Inspired by these experiences on the dancefloor and encouraged by his close friend, producer Shinichiro Yokota – who introduced him to synthesisers – he began to experiment with production. In 1989, he launched Far East Recordings. These early strides into house music resulted in a slew of cuts now deemed classics. By taking the deep house blueprint and adding a distinct touch of his own, he created a recognisable identity: soulful, polished and joyful. It’s impossible to listen to the buoyant Saturday Love Sunday (which samples Cherelle’s Saturday Love) or the euphoric Sunshower, featuring vocals by Nami Shimada, without breaking into a grin.

Thirty years on, this spell of discovery, excitement and melancholy underpins the entire mood on Asakusa Light. It is, he says, a deliberate attempt to capture the feelings of an era.
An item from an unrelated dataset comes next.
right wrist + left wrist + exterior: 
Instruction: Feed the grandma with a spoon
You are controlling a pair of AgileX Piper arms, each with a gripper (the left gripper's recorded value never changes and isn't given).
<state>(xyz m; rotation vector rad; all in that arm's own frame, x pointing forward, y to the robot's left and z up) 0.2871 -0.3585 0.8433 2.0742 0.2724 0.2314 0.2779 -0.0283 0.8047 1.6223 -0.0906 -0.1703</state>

The concept came to him during the first wave of the pandemic, when time itself seemed to unravel. “Initially, I felt like, ‘We just can’t do anything, no events or live performances?’” he says. “But I started to think this must be an occasion to do something that I have never tried.” Many artists, faced with grounded tours and paused projects, used the downtime to take stock and reflect. Terada began to harness this introspective impulse to create a new suite of tracks.

The attention to detail that went into capturing the essence of the time was meticulous – a necessary process aimed at triggering his own recollections from his youth. He assembled a collection of synths that were used on his early material: a Roland D-70 and JV-1080, plus a Korg Trinity. Most impressive is his recovery of drum machine sounds from an old floppy disk, originally recorded via an old hardware sampler. “I didn’t use drum machines directly [in the 90s] but I entered their sounds into my old Akai,” he explains, before going on todescribe the process of reconfiguring vintage drum machine beats via an “ancient” NEC PC-9801 computer he’d kept preserved. This provided a real world connection to the past. However, he still had to explore the deep corners of his own memory banks to extract that elusive 90s feeling from his youth, the most difficult part of the process. As he speaks about the challenge of recovering those memories he closes his eyes tightly, pressing his fingers into his temples, as if to give a tangibility to the process.

It resulted in an ever-growing cache of tracks as he chased the forgotten emotions. “Sometimes I just couldn’t remind myself,” he says. Still, the work paid off and he ended up with “35 or 36 tracks, some of which were very primitive loops”. In the end he received a helping hand from Rush Hour boss Antal, who assisted with curating a final selection from the 35-plus cuts Terada produced. In his telling, Antal and the Rush Hour crew helped him tap into his light during a season of darkness – and the album’s name is an homage to this.

For Terada, Asakusa Light itself is something of a lifeline, like those blissful moments on the dancefloor all those years ago. He’s hopeful that the record can do to others what house music did for him. “Electronic music saved my life,” he says, as if coming to the realisation himself in real time. “Not once, but many times.”